Up until then I had received a lot of sympathy, a lot of sorrys, a lot of encouraging "it will be OKs".  (All of which I was grateful for.) But this mother had looked me in the eye and I knew she understood.  It felt as if she shared my pain and in doing so I felt the burden of it lifted.  She had just given me the gift of empathy.  It felt good.  I then quickly realized the one most in need of this gift was not me, it was Ben!  But not everyone can give this gift.  I understand what it means to have a child with T1, but I don't understand what it means to live with it.  Since I could not give Ben this gift, I became determined to find it for him.

Since it is the 21st century, I started my search on the internet.  It took about 30 minutes until I stumbled upon the Children with Diabetes website.  There I saw pictures of smiling kids and learned about their annual conferences.  The conferences are specifically designed to bring together families with T1 children.  I knew we had to go.

Last summer at the conference Ben made a friend, Andrew from Texas who also has T1.   One evening they were playing together at the pool.  They swam and laughed in the pool for hours.  Eventually, Jeff and I decided we should check Ben's blood sugar.  We had to do quite a bit of negotiating to get him out of the pool to take a break.  Eventually, we got him out and he sat in a lounge chair long enough for us to check him.  We pricked his finger ... 5, 4, 3, 2, 1 ... The meter read 55.  Indeed he was low.  We pulled out a juice box and told him to drink it and then wait the dreaded 15 minutes for his blood sugar to come back up.  He was just having so much fun, so this was just about the worst news Ben could have received.  He sat in the chair with his shoulders slumped sipping his juice box.  Soon Andrew swam over and looked at Ben and asked, "Are you low?"  Ben pouted a "Yes."  Andrew looked up at him, smiled, and then said, "OK."  Then I saw the stress and sadness leave Ben's face and his slumped shoulders.  He knew Andrew understood.
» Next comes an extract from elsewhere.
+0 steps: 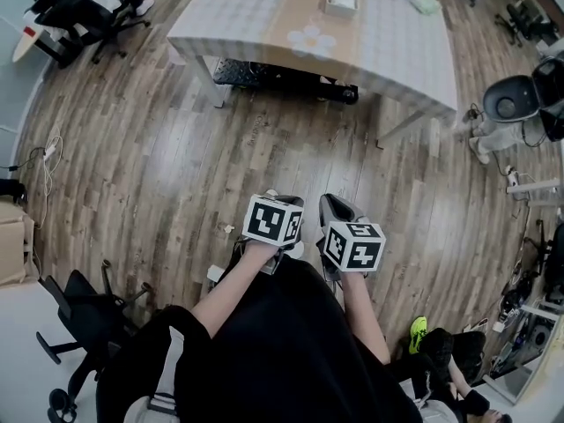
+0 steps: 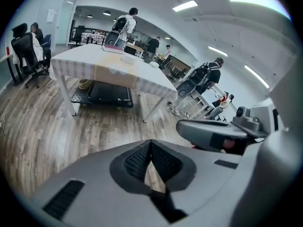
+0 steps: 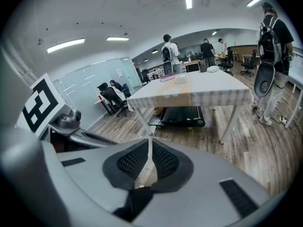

Andrew understood in a way that Jeff, Garren, Cole and I never could.  Andrew knew what it felt like to be low.  Andrew knew what it felt like to sit by yourself and watch other people have fun while you have to wait.  And Andrew with a simple look let Ben know he would wait too.  Ben had just received the gift ... the gift of empathy!

Here is a picture of Ben and Andrew playing in pool that evening.

We have now returned from our third Friends for Life conference.  We meet up with Andrew's family again this year.  And we made new friends.  Again all of us, Jeff and I as T1 parents, Garren and Cole as T1 siblings, and Ben himself, received the gift of empathy.  And hopefully, in return, we were able to give the gift to another family.